=== How to complete this task ===
Return, from the material below, each line in which the word "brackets" is present.

=== Exercise data ===
*** Block opens ***
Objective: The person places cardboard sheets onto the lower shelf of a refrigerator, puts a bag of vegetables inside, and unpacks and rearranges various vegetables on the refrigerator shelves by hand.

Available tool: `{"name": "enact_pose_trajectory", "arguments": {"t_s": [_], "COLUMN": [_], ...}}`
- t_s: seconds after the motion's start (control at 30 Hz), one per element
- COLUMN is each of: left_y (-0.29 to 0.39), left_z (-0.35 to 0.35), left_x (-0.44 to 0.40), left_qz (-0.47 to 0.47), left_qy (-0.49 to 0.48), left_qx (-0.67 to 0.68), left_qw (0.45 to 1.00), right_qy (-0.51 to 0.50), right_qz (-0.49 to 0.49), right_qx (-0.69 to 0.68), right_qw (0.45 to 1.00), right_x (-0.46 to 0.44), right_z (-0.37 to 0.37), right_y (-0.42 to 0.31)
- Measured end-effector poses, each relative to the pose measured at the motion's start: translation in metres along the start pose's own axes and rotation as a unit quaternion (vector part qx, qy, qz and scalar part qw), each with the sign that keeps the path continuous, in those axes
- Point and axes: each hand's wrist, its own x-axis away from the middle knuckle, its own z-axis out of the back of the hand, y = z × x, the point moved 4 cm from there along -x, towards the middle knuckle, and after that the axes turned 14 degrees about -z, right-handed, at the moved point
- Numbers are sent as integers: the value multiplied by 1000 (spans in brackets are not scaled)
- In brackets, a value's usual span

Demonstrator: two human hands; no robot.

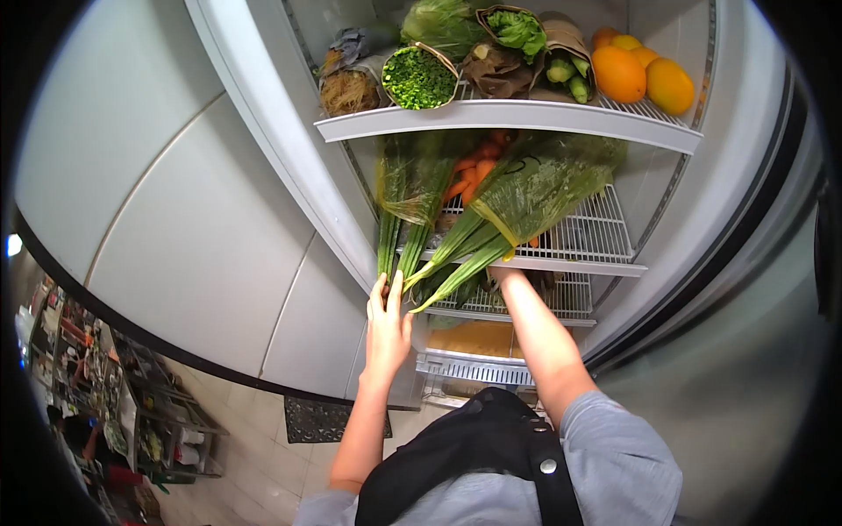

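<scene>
Long green onions [388, 241] hang over the front of the middle fridge shelf, partly wrapped in clear plastic. My left hand [386, 320] is at their lower ends, fingers stretched upward against the stalks and the thumb apart. A second bunch of green onions [460, 254] slants out of a yellow-edged plastic bag [548, 188] to the right. My right hand [504, 274] reaches in below that bag at the shelf's front edge; its fingers are hidden. Carrots [474, 171] lie behind the bags.
On the top shelf [509, 116] are chopped greens [419, 77], paper-wrapped vegetables [498, 70] and several orange fruits [619, 74]. Dark green vegetables [456, 294] lie on the lower rack. The fridge's open door [184, 228] stands at left; a floor mat [324, 421] lies below.
</scene>
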Motion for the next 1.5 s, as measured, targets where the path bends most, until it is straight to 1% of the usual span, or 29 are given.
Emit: {"name": "enact_pose_trajectory", "arguments": {"t_s": [0.03, 0.1, 0.2, 0.27, 0.3, 0.33, 0.37, 0.47, 0.53, 0.57, 0.6, 0.67, 0.7, 0.73, 0.77, 0.8, 0.83, 0.87, 0.93, 0.97, 1.0, 1.07, 1.13, 1.2, 1.27, 1.33, 1.4, 1.43, 1.5], "left_y": [-1, -3, 0, 4, 4, 4, 6, 11, 16, 23, 29, 41, 35, 28, 26, 24, 20, 17, 26, 31, 40, 58, 57, 65, 66, 58, 44, 39, 32], "left_z": [-1, -4, -4, -1, 1, 2, 6, 15, 16, 17, 17, 15, 10, 1, -3, -4, -2, -3, 2, 1, 2, 10, 3, 4, 7, 7, 4, 4, -3], "left_x": [2, 5, 5, 3, 4, 5, 6, 7, -1, -10, -19, -38, -41, -45, -48, -51, -55, -57, -55, -51, -49, -39, -31, -22, -15, -6, 1, 6, 8], "left_qz": [-11, -22, -31, -44, -43, -40, -34, -38, -61, -83, -108, -123, -118, -114, -128, -142, -120, -97, -49, -46, -53, -102, -128, -159, -197, -147, -163, -106, -54], "left_qy": [6, 14, 19, 28, 20, 17, 26, 47, 80, 80, 79, 60, 37, 15, 27, 40, 37, 51, 59, 67, 64, 65, 43, 11, -4, -51, -48, -40, -45], "left_qx": [-14, -26, -40, -40, -43, -47, -43, -26, -30, -24, -20, -76, -83, -86, -93, -98, -48, 0, 111, 126, 134, 99, 135, 216, 240, 347, 461, 500, 521], "left_qw": [1000, 999, 999, 998, 998, 998, 998, 998, 994, 993, 991, 988, 989, 990, 987, 984, 991, 994, 991, 989, 988, 988, 982, 963, 951, 925, 871, 858, 850], "right_qy": [43, 91, 146, 202, 220, 263, 290, 400, 389, 348, 326, 94, 17, -89, -191, -285, -362, -374, -279, -263, -207, -133, -45, 54, 113, 127, 125, 117, 119], "right_qz": [16, 49, 121, 120, 65, -7, 24, 58, -35, -23, 6, -208, -242, -226, -142, -170, -171, -172, -180, -147, -173, -186, -163, -53, -13, -1, -5, -16, -38], "right_qx": [146, 356, 515, 524, 449, 411, 326, 436, 471, 525, 643, 666, 621, 592, 471, 342, 198, 151, 25, 8, -98, -170, -202, -235, -214, -227, -181, -182, -170], "right_qw": [988, 929, 836, 819, 864, 873, 899, 804, 791, 776, 693, 710, 745, 769, 849, 879, 894, 899, 943, 954, 958, 959, 965, 969, 970, 966, 976, 976, 978], "right_x": [-5, -6, 9, 35, 64, 92, 111, 121, 95, 84, 89, 105, 130, 162, 192, 214, 221, 234, 241, 233, 222, 236, 236, 223, 225, 229, 245, 255, 283], "right_z": [10, 24, 41, 67, 82, 102, 122, 177, 216, 230, 225, 198, 174, 135, 103, 76, 55, 31, -12, -28, -37, -56, -67, -66, -63, -62, -54, -49, -36], "right_y": [-6, -9, -3, -1, -20, -23, -23, -17, 10, 23, 20, -11, -32, -69, -89, -97, -86, -100, -111, -110, -94, -116, -122, -113, -113, -113, -122, -128, -138]}}
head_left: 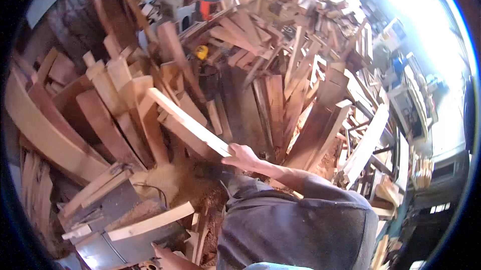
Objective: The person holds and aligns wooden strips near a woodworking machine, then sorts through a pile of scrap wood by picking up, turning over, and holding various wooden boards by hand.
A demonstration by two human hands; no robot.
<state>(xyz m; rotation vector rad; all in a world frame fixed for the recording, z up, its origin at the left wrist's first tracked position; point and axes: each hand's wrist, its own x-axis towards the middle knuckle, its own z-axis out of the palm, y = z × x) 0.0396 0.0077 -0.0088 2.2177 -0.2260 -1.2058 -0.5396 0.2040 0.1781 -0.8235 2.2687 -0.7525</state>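
Observation:
My right hand [241, 158] is closed around the near end of a pale squared wooden strip [188, 120], which points up and left over other boards. My left hand [168, 257] is at the bottom edge, only partly in view; a finger stretches towards the edge of a metal machine table [97, 250]. On that table lies a light wooden batten [150, 221], just above my left hand and apart from it. Sawdust [140, 212] covers part of the table behind the batten.
Upright boards [110, 124] lean at the left, with a curved plank [47, 124] among them. Piled offcuts [240, 34] fill the back. A yellow tape measure-like object [201, 52] sits there. Long boards [320, 114] lean at the right, near a white-framed item [408, 104].

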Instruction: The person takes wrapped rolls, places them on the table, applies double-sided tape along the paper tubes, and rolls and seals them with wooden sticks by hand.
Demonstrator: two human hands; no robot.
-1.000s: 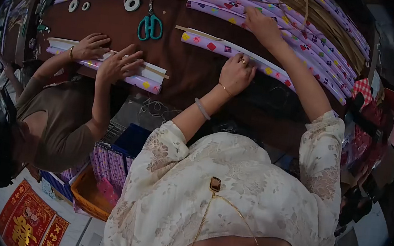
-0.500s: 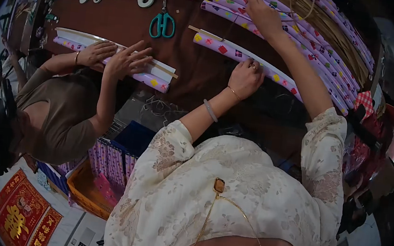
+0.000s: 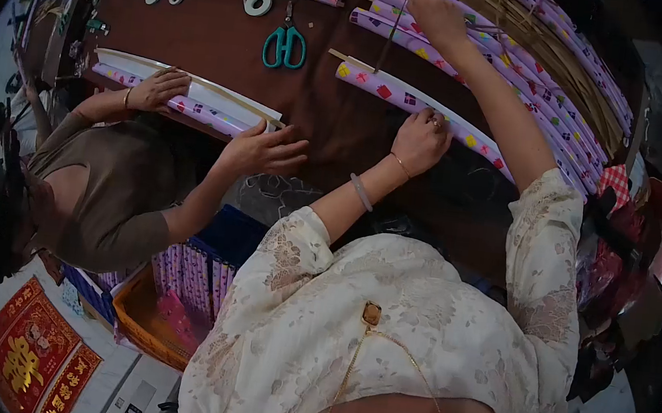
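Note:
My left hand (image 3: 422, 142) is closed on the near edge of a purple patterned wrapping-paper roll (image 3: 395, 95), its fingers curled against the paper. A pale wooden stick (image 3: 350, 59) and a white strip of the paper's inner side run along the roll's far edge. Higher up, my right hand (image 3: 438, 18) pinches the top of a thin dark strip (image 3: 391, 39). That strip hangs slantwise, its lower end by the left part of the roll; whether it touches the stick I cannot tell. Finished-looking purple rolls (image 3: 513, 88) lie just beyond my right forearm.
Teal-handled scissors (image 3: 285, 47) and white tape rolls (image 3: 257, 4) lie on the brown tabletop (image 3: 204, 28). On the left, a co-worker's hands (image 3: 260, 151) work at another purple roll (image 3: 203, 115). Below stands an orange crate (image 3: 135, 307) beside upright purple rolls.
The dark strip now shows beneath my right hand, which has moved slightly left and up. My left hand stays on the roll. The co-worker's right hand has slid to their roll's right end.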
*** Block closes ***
=== Reply to the task ===
- Numbers are sent as integers: the value multiplied by 1000 (spans in brackets are not scaled)
- In brackets, a value's usual span

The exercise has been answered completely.